The Judicial Assault on Unions
It should come as no shock that Republicans in Congress would like to see the power of labor further diminished. The same is true of governors and state legislatures in red and purple states such as Wisconsin and Indiana. But now conservative courts have joined the fray.
Just this past week, the National Labor Relations Board was put in legal limbo — with the possibility that more than 300 of its decisions over the last year could be nullified — as a result of a federal appeals court in ruling in the nation’s capital that President Obama’s recess appointments to the Board were invalid.
Among the decisions that could be vacated are three recent rulings in which the Board had assumed a powerful role in telling companies that they can’t issue blanket prohibitions on what their employees say on Facebook, Twitter and other social media.
The Board said workers have a right to discuss work conditions freely and without fear of retribution, whether the discussion takes place at the office or on social media.
By ruling that Mr. Obama’s three appointments last January were illegal, the court’s ruling would leave the Board with just one member, short of the quorum needed to issue any rulings. If the Supreme Court upholds the decision, it would mean that the labor board did not have a quorum since last January and that all its rulings since then should be nullified.
Union officials voiced concern on Friday that if the federal court’s ruling denies the NLRB a quorum, it could take years for the Board to be able to act in legal disputes involving unionization drives or elections, strikes or the firings of pro-union workers.
Republicans and big business, in contrast, were elated. Most hold the view that a neutered and non-functioning NLRB is better than one controlled by Democrats. Without a quorum, workers will experience delays that can potentially drag on for years. And should the President make new appointments to the Board, a filibuster will likely greet them in the Senate.
It should be noted that the court went beyond the narrow dispute at issue and issued a far more sweeping ruling than expected. The panel’s reasoning would virtually eliminate the recess appointment power for all future presidents at a time when it has become increasingly difficult to win Senate confirmation for nominees. In this way, it bears a striking similarity to two recent Supreme Court cases, Citizens United v. FEC and Knox v. SEIU.
First, Knox. Under California law, public-sector employees in a bargaining unit may decide by majority vote to create an “agency shop” arrangement under which all the employees are represented by a union selected by the majority. Although employees are not required to join the union, they must nevertheless pay the union an annual fee to cover the cost of union activities related to collective bargaining.
The Supreme Court held in Knox that for at least for special assessments, non-union members can be charged for political activities only if they affirmatively choose to provide funds. In the words of Justice Alito: “…when a public-sector union imposes a special assessment or dues increase, the union must provide notice to nonmembers and may not exact any funds from them without their affirmative consent.”
The holding in Knox is narrow, but the five-member majority’s reasoning is not.

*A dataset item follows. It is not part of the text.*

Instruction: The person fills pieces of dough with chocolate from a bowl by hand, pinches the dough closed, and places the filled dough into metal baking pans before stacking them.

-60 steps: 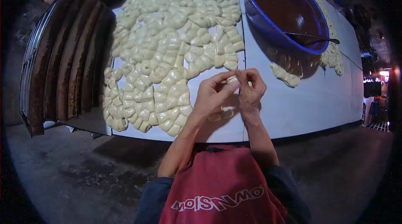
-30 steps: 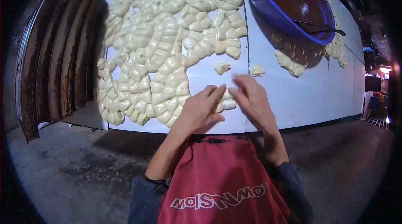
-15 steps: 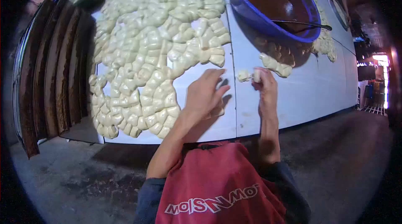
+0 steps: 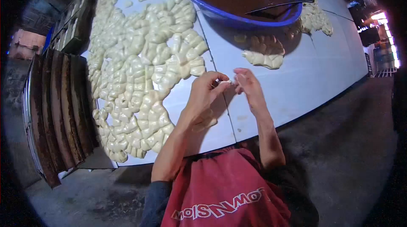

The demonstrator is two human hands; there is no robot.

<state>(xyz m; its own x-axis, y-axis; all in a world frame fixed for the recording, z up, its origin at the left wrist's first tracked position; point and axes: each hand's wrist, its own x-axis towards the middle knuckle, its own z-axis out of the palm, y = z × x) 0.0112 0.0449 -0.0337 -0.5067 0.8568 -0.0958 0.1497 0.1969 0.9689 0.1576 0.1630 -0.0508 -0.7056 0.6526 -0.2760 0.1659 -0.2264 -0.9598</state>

Though limited to special assessments, the opinion couldn’t be clearer in espousing the view that non-members should be required to opt in before their funds can be used for political activities. And let’s be clear: Justice Alito is inviting a challenge to the longstanding proposition that the payroll portion of union dues can be deducted. Such a result would be a substantial impediment to political activity by all unions, public and private.
There is a profound irony attached to this decision. In 2010, in Citizens United v. Federal Election Commission, the Supreme Court expressly rejected the concern that corporations should not be able to spend the money of their shareholders on political expenditures. In prior decisions, the Supreme Court specifically said that the government could restrict independent political spending by corporations in order to protect shareholders from having their money spent for political candidates they oppose. But Citizens United brushed this concern aside, overruled these decisions, and held that corporations can spend unlimited sums to have candidates elected or defeated.

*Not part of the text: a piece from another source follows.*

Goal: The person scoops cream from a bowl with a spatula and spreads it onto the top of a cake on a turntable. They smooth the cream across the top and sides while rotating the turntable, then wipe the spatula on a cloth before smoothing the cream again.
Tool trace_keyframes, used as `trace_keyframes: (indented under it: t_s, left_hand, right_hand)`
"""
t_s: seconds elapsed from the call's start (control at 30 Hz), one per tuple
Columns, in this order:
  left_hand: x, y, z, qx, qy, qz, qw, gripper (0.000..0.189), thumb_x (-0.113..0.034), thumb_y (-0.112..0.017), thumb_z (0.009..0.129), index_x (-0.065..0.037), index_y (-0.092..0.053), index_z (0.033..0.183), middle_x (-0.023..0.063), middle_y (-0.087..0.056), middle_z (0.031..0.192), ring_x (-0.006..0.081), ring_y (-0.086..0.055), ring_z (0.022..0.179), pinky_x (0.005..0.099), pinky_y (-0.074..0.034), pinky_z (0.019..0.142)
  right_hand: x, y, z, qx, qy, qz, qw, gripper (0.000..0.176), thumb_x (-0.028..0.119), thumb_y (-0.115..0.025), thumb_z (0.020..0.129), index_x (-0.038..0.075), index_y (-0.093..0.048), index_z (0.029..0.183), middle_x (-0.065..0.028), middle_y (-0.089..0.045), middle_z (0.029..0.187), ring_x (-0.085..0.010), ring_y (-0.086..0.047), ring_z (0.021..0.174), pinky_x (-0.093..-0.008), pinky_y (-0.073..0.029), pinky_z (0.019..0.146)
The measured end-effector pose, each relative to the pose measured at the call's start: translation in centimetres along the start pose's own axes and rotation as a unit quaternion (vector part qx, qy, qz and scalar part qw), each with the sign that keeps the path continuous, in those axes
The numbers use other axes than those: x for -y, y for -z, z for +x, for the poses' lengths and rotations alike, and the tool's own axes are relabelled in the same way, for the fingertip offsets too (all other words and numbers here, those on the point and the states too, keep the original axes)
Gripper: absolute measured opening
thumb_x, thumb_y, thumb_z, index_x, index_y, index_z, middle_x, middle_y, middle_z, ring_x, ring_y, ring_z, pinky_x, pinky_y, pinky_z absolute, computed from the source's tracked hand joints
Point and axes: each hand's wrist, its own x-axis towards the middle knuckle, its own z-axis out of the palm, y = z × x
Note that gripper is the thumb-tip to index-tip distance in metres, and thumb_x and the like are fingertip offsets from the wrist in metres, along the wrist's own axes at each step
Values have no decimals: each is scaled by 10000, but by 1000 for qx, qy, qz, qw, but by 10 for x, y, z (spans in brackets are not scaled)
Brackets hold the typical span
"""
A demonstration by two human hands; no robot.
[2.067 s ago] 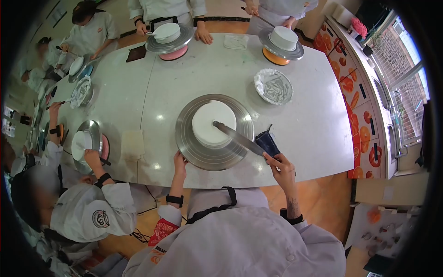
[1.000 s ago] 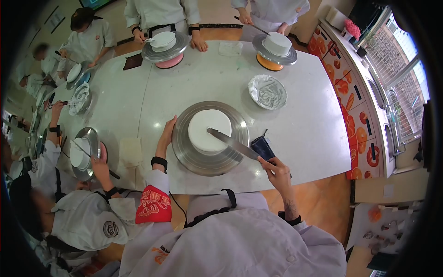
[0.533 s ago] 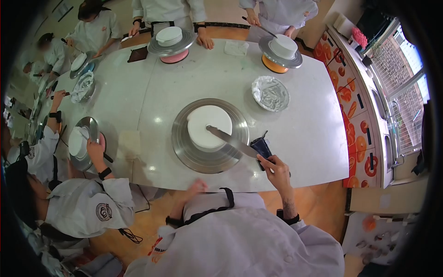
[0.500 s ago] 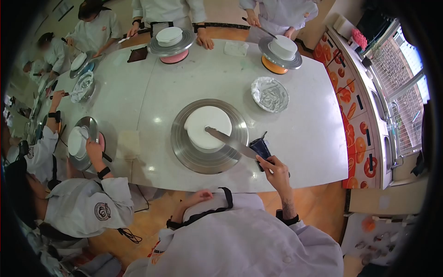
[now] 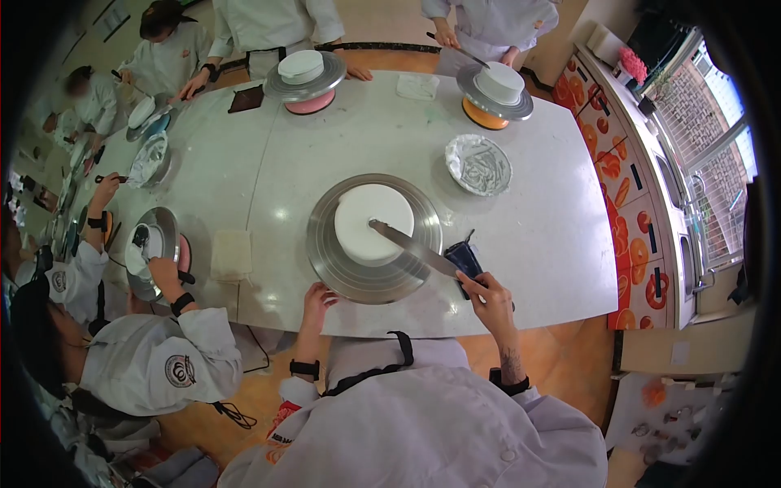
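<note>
A round white-frosted cake [image 5: 368,236] sits on a silver cake turntable [image 5: 329,272] in front of me. My right hand [image 5: 490,299] is closed around the handle of an offset-free, long metal icing spatula [image 5: 419,250]. The blade slants over the cake's top, its tip near the centre. At the turntable's front left rim is my left hand [image 5: 317,301], fingers loosely bent with their tips right at the edge and nothing held in them. Partly behind the blade, a dark blue pouch-like object [image 5: 464,259] lies on the table.
A bowl smeared with white cream [image 5: 478,165] stands beyond the turntable. A folded beige cloth [image 5: 232,254] lies to the left. Around the white table [image 5: 537,244], co-workers in white jackets work at other turntables with cakes, one [image 5: 146,350] close on my left.
My left hand has risen from my lap to the turntable's front rim. The spatula stays over the cake in my right hand. The co-worker at left has moved their spatula on their cake.
</note>
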Motion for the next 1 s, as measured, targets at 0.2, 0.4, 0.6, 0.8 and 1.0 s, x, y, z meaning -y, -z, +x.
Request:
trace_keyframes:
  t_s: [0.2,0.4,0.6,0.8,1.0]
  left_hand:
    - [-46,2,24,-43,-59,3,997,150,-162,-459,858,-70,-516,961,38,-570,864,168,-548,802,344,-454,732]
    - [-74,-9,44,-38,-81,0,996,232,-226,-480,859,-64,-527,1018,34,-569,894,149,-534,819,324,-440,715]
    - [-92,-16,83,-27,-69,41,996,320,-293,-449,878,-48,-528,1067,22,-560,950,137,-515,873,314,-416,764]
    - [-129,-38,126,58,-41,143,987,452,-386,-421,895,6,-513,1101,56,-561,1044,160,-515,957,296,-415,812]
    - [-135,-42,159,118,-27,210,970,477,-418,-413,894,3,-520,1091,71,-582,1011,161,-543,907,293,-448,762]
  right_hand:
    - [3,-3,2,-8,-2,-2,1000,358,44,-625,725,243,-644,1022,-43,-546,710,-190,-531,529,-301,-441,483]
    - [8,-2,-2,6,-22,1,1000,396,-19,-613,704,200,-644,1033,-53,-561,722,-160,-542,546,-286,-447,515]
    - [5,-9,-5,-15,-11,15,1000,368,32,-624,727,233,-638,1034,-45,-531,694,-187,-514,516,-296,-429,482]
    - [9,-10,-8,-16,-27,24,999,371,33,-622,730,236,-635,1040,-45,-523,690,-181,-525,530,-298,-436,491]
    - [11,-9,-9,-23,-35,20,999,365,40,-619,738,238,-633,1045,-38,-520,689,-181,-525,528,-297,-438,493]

As Harvard law professor Benjamin Sachs points out in a recent article in the Columbia Law Review, the formal legal equality announced in Citizens United masks a fundamental inequality – or “asymmetry”, as he calls it - between unions and corporations when it comes to raising political funds. While unions are prohibited by law from spending employees’ dues on politics if the employees object, corporations are free to spend their assets on politics even if individual shareholders object.

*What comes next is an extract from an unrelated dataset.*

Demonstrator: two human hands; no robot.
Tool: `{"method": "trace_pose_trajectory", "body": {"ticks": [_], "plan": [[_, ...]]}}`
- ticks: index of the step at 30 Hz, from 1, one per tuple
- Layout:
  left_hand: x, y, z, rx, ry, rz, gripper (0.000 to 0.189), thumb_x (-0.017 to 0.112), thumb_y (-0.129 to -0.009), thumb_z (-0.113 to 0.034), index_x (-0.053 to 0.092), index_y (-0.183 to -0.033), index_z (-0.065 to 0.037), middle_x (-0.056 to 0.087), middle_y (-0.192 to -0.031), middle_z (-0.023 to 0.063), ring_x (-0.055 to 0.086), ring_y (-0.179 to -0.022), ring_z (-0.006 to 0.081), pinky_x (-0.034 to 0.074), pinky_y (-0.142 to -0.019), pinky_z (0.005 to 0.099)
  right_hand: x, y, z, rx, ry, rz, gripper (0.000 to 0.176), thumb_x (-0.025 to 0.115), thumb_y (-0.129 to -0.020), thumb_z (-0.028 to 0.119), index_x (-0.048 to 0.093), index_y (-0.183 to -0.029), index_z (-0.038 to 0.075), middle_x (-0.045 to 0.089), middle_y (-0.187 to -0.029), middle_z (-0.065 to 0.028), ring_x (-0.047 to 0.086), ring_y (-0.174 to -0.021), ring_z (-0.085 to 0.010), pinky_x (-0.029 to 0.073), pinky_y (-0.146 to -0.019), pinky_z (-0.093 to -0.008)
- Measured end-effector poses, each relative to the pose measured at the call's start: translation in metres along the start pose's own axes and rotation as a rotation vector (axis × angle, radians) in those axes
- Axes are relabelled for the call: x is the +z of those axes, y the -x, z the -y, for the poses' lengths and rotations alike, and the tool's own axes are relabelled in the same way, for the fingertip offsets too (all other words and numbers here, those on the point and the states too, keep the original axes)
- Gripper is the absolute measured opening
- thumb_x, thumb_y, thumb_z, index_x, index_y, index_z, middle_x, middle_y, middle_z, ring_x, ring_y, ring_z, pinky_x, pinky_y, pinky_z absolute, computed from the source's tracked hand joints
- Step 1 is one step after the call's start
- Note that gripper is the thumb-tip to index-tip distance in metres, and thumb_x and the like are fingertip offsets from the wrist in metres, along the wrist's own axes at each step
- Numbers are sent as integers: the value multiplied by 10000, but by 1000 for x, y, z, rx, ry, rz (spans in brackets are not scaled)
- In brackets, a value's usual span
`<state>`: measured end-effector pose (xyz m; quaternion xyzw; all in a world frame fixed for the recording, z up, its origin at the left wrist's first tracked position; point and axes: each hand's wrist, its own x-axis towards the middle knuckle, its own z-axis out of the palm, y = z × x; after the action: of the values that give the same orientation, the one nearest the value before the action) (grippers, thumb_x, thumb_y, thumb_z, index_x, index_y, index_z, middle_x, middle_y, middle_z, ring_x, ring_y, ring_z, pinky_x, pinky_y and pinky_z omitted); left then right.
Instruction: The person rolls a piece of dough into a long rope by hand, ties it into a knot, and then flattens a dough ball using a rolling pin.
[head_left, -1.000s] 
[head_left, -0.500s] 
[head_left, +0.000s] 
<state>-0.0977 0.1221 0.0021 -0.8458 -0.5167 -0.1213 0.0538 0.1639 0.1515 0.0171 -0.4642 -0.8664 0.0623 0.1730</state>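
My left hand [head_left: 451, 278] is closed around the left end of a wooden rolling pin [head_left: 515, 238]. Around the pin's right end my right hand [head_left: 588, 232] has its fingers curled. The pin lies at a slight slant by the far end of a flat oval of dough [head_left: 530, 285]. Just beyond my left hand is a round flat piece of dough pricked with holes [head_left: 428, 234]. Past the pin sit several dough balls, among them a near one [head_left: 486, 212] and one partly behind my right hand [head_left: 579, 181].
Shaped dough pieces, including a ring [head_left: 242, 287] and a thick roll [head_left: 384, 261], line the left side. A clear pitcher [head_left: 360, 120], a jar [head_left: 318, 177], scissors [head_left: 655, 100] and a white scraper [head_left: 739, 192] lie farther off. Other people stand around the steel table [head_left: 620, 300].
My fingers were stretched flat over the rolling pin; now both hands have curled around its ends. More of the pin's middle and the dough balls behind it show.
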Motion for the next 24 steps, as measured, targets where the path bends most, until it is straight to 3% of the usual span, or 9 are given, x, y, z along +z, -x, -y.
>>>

Another interesting similarity between these two cases: Both Knox and Citizens United came to the court posing very narrow questions. In both instances, five conservative justices on their own substantially broadened the issues presented and ended up significantly changing the law. Together, they greatly increased the influence of corporations and diminishing the influence of unions. This is the essence of conservative judicial activism.
And that’s exactly the end game—the death of public unions and with them their political action war chests that are the lifeline of the Democratic Party and progressive causes everywhere.